Select Committee on Health Minutes of Evidence


Examination of Witnesses (Questions 55-59)

PROFESSOR IAN PHILP, DR FELICITY HARVEY, PROFESSOR TOM WALLEY AND SIR CHRISTOPHER O'DONNELL

3 MARCH 2005

  Q55 Chairman: May I welcome our second group of witnesses. We have an empty chair at the present time. We understand that Professor Philp is stuck in a traffic jam with a minister—we are not sure which minister he is lucky enough to be stuck with—but he hopes to be here within the next quarter of an hour or 20 minutes. We will make a start because we hope to complete this session in round about an hour. Could I ask our witnesses to introduce themselves to the Committee briefly.
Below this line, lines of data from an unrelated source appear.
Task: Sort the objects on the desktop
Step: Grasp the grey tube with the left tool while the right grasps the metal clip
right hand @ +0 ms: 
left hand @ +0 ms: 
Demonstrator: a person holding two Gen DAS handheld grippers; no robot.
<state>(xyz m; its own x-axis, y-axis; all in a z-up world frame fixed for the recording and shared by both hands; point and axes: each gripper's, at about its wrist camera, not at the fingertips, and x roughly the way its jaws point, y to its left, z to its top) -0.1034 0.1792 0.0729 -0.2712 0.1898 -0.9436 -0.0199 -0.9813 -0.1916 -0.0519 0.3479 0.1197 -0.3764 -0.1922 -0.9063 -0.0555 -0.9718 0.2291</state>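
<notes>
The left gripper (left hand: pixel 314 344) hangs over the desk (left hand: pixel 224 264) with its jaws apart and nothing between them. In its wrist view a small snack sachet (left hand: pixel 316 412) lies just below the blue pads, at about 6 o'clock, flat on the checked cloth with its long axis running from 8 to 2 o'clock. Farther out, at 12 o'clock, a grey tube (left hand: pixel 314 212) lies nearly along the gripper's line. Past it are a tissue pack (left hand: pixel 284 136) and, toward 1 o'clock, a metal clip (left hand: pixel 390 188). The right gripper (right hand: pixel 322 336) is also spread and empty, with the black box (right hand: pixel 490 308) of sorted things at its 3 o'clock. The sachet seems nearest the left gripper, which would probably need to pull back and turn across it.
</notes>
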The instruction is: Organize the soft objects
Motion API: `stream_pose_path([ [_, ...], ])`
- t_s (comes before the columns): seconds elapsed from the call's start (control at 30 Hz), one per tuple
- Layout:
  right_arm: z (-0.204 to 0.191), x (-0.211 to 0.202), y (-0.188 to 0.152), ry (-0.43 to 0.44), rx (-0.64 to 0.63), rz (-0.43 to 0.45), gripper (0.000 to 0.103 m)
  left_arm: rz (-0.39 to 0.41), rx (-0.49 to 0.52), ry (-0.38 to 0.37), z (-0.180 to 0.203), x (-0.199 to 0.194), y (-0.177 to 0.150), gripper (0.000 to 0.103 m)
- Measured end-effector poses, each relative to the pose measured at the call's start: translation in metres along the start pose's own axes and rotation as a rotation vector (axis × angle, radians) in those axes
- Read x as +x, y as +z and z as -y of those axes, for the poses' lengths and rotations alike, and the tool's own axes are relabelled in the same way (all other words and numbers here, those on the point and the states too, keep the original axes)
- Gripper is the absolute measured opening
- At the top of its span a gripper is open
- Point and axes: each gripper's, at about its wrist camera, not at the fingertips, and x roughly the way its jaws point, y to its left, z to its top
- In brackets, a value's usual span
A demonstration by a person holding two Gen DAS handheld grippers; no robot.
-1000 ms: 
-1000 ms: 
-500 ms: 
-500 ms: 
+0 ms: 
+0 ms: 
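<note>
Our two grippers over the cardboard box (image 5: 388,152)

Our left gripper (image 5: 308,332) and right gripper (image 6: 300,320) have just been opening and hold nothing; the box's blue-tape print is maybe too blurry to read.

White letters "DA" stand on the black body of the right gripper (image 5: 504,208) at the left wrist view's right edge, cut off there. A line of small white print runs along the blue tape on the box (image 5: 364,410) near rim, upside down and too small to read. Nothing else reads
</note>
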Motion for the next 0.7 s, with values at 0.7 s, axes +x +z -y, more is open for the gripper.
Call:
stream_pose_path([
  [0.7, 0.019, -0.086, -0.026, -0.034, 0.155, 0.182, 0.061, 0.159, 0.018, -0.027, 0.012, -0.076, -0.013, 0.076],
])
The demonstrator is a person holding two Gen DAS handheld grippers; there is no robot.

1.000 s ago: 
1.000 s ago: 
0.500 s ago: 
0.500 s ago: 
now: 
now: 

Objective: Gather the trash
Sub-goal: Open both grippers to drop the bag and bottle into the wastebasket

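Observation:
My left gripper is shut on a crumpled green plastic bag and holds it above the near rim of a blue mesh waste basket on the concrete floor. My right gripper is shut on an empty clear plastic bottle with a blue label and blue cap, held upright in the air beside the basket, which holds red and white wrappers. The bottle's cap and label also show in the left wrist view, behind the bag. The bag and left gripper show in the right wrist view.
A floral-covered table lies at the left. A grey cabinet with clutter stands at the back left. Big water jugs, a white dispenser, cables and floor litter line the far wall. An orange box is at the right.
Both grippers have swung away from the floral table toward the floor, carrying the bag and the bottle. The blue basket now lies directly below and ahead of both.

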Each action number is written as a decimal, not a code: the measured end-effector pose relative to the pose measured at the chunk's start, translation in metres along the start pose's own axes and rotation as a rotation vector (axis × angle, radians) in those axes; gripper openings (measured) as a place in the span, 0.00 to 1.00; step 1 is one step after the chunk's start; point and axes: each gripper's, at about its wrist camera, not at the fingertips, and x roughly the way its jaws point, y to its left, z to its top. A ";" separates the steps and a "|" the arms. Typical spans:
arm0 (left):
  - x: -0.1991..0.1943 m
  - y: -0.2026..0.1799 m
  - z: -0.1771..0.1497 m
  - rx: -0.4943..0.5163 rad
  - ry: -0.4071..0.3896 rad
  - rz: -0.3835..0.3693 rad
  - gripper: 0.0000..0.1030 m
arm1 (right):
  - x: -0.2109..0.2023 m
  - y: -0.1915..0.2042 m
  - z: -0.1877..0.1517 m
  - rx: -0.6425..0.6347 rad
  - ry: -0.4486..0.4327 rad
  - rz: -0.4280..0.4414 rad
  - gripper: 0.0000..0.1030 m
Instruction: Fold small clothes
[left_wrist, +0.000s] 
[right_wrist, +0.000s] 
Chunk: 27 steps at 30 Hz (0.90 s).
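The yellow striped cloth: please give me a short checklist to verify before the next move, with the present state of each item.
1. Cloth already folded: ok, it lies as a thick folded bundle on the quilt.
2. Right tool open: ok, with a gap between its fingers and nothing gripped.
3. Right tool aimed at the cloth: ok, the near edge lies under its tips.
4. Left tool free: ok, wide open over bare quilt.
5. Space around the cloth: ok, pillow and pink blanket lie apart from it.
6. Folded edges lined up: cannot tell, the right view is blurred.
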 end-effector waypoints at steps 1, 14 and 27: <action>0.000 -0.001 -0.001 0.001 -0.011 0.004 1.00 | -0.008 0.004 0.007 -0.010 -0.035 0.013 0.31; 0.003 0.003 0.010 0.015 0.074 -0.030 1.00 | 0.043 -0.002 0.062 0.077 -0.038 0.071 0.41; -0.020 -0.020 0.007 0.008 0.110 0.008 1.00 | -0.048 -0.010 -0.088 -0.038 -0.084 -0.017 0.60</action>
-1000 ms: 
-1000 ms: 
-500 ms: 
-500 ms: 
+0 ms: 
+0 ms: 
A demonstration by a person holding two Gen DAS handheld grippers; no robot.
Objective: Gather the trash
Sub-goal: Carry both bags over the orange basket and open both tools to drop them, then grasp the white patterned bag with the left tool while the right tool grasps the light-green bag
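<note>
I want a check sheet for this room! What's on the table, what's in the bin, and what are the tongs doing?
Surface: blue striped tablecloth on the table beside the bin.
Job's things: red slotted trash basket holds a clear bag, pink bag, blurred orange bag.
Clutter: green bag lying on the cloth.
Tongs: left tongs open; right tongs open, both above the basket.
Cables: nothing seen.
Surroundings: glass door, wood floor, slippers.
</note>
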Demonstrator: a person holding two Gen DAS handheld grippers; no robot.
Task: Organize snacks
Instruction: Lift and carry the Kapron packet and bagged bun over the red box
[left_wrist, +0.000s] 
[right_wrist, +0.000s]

  Dr Harvey: I am Dr Felicity Harvey and I am Head of the Medicines, Pharmacy and Industry Group within the Department of Health. Within my remit I cover the sponsorship of the devices industry; indeed, it was my part of the Department that was working very closely with industry in the Healthcare Industries Task Force work over the past year.

  Professor Walley: I am Tom Walley. I am Director of the Health Technology Assessment Programme on behalf of the Department of Health. I am also Professor of Clinical Pharmacology at the University of Liverpool and a Consultant Physician at the Royal Liverpool University Hospital.

  Sir Christopher O'Donnell: I am Chris O'Donnell. I am the Chief Executive of Smith & Nephew, which is the largest producer of medical devices and technology based in the UK, one of the 10 largest companies in the world, and we contribute particularly to healthcare technology research and innovation as a key part of our activities.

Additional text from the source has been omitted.